Provide an exact copy of the data, excluding the images.

*** Source data ***

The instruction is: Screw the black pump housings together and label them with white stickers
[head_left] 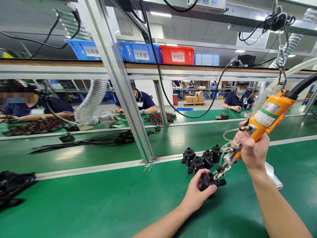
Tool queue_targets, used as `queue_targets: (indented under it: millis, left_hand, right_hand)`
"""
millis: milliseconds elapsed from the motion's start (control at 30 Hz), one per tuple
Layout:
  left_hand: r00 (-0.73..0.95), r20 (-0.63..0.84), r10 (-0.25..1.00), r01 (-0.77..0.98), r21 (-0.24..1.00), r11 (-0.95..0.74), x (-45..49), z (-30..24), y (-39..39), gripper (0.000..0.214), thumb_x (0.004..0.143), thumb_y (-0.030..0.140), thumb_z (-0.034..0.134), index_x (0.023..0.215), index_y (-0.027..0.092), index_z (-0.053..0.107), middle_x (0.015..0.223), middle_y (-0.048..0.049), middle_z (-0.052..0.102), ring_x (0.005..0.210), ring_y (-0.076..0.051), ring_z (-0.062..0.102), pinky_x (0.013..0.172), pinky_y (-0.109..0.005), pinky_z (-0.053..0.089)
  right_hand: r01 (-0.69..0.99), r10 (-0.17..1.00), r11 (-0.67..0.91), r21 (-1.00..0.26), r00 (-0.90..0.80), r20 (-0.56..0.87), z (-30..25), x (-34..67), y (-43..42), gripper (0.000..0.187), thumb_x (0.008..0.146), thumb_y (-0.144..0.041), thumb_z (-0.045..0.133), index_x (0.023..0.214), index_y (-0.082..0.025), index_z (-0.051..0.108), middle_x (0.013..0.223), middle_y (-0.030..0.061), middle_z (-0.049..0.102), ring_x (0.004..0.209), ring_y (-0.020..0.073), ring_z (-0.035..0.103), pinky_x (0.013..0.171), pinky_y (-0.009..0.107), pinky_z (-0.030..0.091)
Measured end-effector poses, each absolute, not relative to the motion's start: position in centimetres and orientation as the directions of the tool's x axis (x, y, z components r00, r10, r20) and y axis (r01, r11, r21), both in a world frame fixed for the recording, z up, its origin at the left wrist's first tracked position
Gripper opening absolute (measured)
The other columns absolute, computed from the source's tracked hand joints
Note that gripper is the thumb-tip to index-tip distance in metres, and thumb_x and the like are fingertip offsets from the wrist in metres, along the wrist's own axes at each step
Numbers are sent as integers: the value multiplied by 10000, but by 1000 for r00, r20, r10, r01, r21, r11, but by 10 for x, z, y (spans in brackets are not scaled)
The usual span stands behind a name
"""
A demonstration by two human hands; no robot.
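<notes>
My left hand (196,193) is closed around a black plastic pump (210,180) on the green bench, thumb on the near side and fingers on the far side. My right hand (254,148) grips an orange electric screwdriver (268,114), which hangs from a hook and slants down to the left. Its metal nose (224,167) meets the top of the held pump; the exact contact point is too small to make out. Just behind stand several more black pumps (196,163), upright and close together.
An aluminium post (123,82) rises left of the pumps, with small screws (148,168) by its foot. Black cables (15,185) lie at far left. A clear plastic bag (273,175) rests beside my right forearm. Co-workers (239,99) sit across the bench. Blue and red bins (177,54) line the shelf.
</notes>
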State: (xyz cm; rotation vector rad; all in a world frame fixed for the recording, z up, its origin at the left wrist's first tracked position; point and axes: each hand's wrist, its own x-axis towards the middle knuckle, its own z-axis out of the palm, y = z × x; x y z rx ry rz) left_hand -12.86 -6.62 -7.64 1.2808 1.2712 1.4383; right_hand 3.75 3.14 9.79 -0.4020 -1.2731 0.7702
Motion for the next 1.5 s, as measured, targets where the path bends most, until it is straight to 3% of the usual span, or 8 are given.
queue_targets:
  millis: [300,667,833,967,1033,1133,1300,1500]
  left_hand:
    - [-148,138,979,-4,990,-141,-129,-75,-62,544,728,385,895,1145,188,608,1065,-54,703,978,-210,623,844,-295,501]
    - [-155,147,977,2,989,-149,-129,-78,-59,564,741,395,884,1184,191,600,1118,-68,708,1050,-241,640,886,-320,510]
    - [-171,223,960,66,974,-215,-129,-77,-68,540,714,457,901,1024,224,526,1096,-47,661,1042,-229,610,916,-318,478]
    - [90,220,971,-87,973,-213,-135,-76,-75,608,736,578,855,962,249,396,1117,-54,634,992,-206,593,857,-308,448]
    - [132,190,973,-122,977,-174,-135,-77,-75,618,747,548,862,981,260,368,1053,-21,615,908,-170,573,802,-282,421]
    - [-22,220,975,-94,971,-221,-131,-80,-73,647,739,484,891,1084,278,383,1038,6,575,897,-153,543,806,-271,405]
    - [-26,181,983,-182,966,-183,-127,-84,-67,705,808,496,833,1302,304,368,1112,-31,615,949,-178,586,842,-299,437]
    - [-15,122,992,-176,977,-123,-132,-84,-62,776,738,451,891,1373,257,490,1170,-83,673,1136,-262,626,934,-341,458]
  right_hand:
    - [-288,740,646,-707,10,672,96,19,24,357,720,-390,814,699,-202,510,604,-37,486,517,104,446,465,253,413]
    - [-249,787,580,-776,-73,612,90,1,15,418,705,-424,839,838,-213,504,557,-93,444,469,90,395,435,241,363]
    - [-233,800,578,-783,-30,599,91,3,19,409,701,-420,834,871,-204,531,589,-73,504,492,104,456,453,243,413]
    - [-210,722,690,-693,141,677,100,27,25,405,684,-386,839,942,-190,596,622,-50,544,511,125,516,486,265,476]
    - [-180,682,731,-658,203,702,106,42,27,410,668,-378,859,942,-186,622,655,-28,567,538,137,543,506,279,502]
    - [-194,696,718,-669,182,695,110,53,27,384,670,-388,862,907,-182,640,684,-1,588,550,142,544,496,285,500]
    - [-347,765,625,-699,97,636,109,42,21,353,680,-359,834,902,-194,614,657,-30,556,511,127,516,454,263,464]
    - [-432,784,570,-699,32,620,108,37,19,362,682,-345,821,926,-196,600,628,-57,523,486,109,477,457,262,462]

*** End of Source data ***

*Task output*.
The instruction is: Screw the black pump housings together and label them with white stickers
[head_left] 
Tool queue_targets, used as `queue_targets: (indented under it: millis, left_hand, right_hand)`
"""
millis: milliseconds elapsed from the motion's start (control at 30 Hz), one per tuple
Layout:
  left_hand: r00 (-0.73..0.95), r20 (-0.63..0.84), r10 (-0.25..1.00), r01 (-0.77..0.98), r21 (-0.24..1.00), r11 (-0.95..0.74), x (-45..49), z (-30..24), y (-39..39), gripper (0.000..0.214), thumb_x (0.004..0.143), thumb_y (-0.030..0.140), thumb_z (-0.034..0.134), index_x (0.023..0.215), index_y (-0.027..0.092), index_z (-0.053..0.107), middle_x (0.015..0.223), middle_y (-0.048..0.049), middle_z (-0.052..0.102), ring_x (0.005..0.210), ring_y (-0.076..0.051), ring_z (-0.062..0.102), pinky_x (0.013..0.172), pinky_y (-0.109..0.005), pinky_z (-0.053..0.089)
  right_hand: r01 (-0.69..0.99), r10 (-0.17..1.00), r11 (-0.67..0.91), r21 (-1.00..0.26), r00 (-0.90..0.80), r20 (-0.56..0.87), z (-30..25), x (-34..67), y (-43..42), gripper (0.000..0.187), thumb_x (0.008..0.146), thumb_y (-0.144..0.041), thumb_z (-0.045..0.133), index_x (0.023..0.214), index_y (-0.082..0.025), index_z (-0.051..0.108), middle_x (0.013..0.223), middle_y (-0.030..0.061), middle_z (-0.049..0.102), ring_x (0.004..0.209), ring_y (-0.020..0.073), ring_z (-0.035..0.103), pinky_x (0.013..0.171), pinky_y (-0.009..0.107), pinky_z (-0.030..0.091)
Measured end-effector poses, each absolute, not relative to the motion's start: position in centimetres and orientation as the directions of the tool's x axis (x, y, z components r00, r10, r20) and y axis (r01, r11, r21), both in a world frame fixed for the recording, z up, its origin at the left wrist's first tracked position
Gripper opening absolute (measured)
The other columns absolute, computed from the source's tracked hand joints
Note that gripper is the thumb-tip to index-tip distance in metres, and thumb_x and the like are fingertip offsets from the wrist in metres, along the wrist's own axes at each step
Numbers are sent as integers: the value multiplied by 10000, but by 1000 for r00, r20, r10, r01, r21, r11, but by 10 for x, z, y (spans in brackets are not scaled)
The usual span stands behind a name
"""
A demonstration by two human hands; no robot.
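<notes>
My left hand (196,193) is closed around a black plastic pump (210,180) on the green bench, thumb on the near side and fingers on the far side. My right hand (254,148) grips an orange electric screwdriver (268,114), which hangs from a hook and slants down to the left. Its metal nose (224,167) meets the top of the held pump; the exact contact point is too small to make out. Just behind stand several more black pumps (196,163), upright and close together.
An aluminium post (123,82) rises left of the pumps, with small screws (148,168) by its foot. Black cables (15,185) lie at far left. A clear plastic bag (273,175) rests beside my right forearm. Co-workers (239,99) sit across the bench. Blue and red bins (177,54) line the shelf.
</notes>
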State: (xyz cm; rotation vector rad; all in a world frame fixed for the recording, z up, its origin at the left wrist's first tracked position; point and axes: each hand's wrist, its own x-axis towards the middle knuckle, its own z-axis out of the palm, y = z × x; x y z rx ry rz) left_hand -12.86 -6.62 -7.64 1.2808 1.2712 1.4383; right_hand 3.75 3.14 9.79 -0.4020 -1.2731 0.7702
Motion for the next 1.5 s, as measured, targets where the path bends most, until it is straight to 3% of the usual span, or 8 are given.
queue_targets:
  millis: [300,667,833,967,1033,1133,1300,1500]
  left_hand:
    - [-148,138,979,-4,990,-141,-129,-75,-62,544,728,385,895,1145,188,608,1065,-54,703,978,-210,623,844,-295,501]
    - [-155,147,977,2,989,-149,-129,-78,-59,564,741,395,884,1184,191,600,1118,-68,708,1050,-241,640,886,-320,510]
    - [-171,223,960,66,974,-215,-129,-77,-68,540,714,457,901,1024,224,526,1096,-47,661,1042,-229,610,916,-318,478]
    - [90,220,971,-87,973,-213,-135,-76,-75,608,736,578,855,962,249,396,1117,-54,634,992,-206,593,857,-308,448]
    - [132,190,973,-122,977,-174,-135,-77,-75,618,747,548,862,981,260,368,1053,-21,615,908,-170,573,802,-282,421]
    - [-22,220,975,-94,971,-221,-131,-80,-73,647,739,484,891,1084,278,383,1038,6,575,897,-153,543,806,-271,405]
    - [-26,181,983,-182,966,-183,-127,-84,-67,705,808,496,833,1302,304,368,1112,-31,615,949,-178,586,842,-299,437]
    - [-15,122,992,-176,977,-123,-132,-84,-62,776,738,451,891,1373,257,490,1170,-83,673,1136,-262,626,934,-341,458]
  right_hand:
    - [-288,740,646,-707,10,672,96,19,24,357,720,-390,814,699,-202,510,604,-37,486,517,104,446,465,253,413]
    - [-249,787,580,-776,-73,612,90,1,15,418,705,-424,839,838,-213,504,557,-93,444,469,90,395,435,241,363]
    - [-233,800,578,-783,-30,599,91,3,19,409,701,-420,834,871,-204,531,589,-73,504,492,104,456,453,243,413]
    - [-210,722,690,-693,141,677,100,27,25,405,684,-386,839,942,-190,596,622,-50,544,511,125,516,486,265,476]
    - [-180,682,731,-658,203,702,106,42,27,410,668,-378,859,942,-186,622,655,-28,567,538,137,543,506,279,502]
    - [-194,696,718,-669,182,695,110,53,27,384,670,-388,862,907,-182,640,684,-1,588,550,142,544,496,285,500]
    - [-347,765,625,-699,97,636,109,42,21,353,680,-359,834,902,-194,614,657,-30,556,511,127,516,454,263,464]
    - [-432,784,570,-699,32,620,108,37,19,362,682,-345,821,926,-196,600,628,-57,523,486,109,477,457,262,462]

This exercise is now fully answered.